#### EXERCISE:
After finding the line that holds "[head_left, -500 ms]" below, set down that line and the rest through the final one exactly, leaving the pictures out.

#### COLLECTED DATA:
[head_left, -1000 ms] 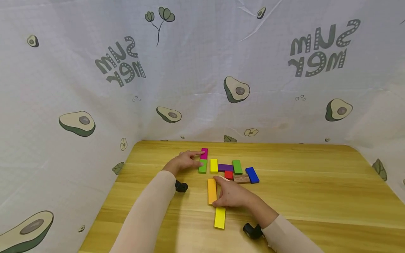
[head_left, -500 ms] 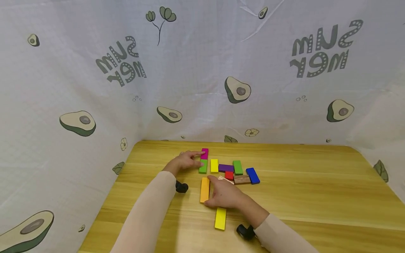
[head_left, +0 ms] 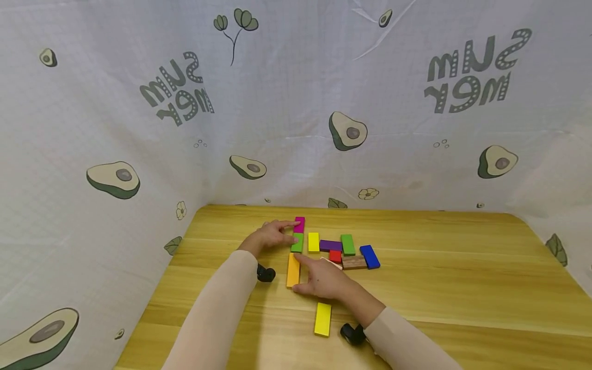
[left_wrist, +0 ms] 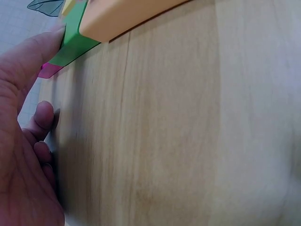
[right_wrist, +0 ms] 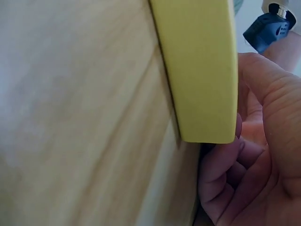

#### RESPONSE FOR THIS EXERCISE:
[head_left, -500 ms] 
[head_left, +0 ms] 
[left_wrist, +0 ms] 
[right_wrist, +0 ms] 

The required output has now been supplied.